Developing realistic plant and controller models is a critical first step in assembling a virtual vehicle. The models must provide sufficient detail to capture the key effects without slowing down the simulation more than necessary. This requires a flexible modeling approach where multiple tools and modeling methods may be used. This presentation will describe one method to integrate a Simulink® based vehicle model with multiple Simscape™ domains in order to develop a model for fuel economy, performance, and thermal analysis. It serves as an example of model reuse and adoption of Model-Based Design. Specifically, it will give a broader understanding of how to assemble and simulate complex, multi domain automotive models using a variety of MathWorks products, including Powertrain Blockset™ and Simscape.

Dr. Jan Janse van Resberg, MathWorks


Tackling Fleet Test Data with MATLAB

14:45–15:15

Do you have a strategy to analyze the data from your connected test vehicle fleet? How fast are you able to develop and apply analytics on huge sets of data to find desired events or find trends that were previously unknown? Are you able to work with all of your data instead of a subset?

In this talk, Sebastian Bomberg demonstrates how to implement a workflow with MATLAB® that addresses these issues. Topics include:

  • Exploring the types of questions you can ask of your fleet data
  • Preparing your data for efficient analytics
  • Developing analytics that execute on a “per unit” or “across all” basis
  • Deploying analytics to keep up with the continuous intake of test data

Sebastian Bomberg, MathWorks


Developing Planning and Controls for Highway Lane Change Maneuvers

16:15–17:15

An automated lane change maneuver (LCM) system enables a vehicle to automatically move from one lane to another lane.
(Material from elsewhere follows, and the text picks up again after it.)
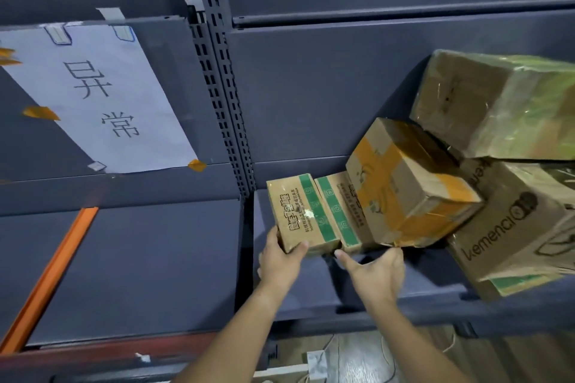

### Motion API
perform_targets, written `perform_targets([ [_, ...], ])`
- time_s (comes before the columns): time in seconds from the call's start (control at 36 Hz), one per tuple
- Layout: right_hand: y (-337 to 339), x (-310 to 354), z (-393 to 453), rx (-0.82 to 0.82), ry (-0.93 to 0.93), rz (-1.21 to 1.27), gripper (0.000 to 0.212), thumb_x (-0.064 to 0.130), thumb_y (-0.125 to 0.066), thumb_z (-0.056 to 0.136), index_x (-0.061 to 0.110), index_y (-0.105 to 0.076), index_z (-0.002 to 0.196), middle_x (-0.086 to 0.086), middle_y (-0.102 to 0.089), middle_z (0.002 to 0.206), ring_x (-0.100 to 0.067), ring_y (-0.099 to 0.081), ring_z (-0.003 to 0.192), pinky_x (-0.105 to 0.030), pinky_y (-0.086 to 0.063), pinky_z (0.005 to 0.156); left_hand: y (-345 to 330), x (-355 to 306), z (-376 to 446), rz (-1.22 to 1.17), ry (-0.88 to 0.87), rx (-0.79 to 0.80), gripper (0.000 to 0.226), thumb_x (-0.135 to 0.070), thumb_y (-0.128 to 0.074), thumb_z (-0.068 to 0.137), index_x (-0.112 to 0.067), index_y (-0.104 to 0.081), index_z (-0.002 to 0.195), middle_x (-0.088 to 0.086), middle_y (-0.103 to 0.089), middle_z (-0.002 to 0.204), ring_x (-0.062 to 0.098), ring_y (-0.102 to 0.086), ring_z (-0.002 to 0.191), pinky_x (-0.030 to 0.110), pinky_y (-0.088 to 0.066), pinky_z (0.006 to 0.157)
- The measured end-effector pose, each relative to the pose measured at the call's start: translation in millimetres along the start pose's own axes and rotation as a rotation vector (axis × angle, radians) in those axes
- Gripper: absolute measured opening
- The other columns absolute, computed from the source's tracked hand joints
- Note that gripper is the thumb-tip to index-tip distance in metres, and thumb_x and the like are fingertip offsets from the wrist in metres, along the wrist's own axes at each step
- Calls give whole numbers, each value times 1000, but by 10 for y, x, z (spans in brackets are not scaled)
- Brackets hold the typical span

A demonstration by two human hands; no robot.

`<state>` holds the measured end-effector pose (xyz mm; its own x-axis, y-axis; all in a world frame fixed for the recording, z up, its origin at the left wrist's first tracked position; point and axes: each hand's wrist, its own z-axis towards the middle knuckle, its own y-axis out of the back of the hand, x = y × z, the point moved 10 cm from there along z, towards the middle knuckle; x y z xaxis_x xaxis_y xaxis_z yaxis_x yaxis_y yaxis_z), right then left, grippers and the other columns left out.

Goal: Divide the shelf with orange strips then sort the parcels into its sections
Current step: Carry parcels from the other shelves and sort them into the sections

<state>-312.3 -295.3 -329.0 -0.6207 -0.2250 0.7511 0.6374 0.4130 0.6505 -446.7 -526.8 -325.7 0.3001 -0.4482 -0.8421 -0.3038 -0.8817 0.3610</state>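
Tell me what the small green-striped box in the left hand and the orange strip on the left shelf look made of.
Small green-striped box: brown corrugated cardboard, matte, with scuffed print and soft dented corners. Long orange strip: probably rigid plastic or painted metal, judging by its smooth, even colour and straight ridged profile; the picture cannot settle which.

Dim indoor light, cool blue-grey cast over the dark shelving (pixel 124 258). The brightest patch is the white paper sign (pixel 102 99), evenly lit with no hard glare. Soft shadows sit under the cardboard parcels — darkest beneath the orange-taped box (pixel 407 186) and in the gap behind the shelf upright (pixel 224 96). The tape-wrapped top parcel (pixel 497 102) shows a greenish sheen and is smeared by blur at the right edge. Wide-angle distortion is strong: shelf lines bow and tilt, and the orange strip (pixel 53 277) slants toward the lower-left corner. Centre is fairly sharp, with print on the green-striped box (pixel 298 211) readable; corners are soft and compression-muddy. Floor at the bottom is blurred.
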Motion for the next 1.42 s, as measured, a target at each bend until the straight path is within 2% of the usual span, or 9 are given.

The LCM system identifies objects surrounding the vehicle, plans an optimal trajectory that avoids these objects, and steers the ego vehicle along this trajectory. In this session, you will learn how you can use MATLAB® and Simulink® to:

  • Model the planning and controls components
  • Model scenarios and vehicle dynamics to test components
  • Simulate and assess behavior with traffic on straight and curved roads

Marco Roggero, MathWorks


Advanced Capabilities for Embedding Machine Learning into ECUs

16:15–17:15

Machine learning is a hot topic in the automotive industry. Deploying machine learning algorithms to electronic control units (ECUs) is often a bottleneck because of the memory, CPU throughput, and software development and integration techniques required to support machine learning algorithms.

In this presentation, Christoph Stockhammer provides an overview of machine learning technologies and deployment workflows for embedded processors. He will also discuss advanced capabilities that are of interest for automotive and adjacent industries, including in-place modification support, Simulink® support. and fixed-point conversion.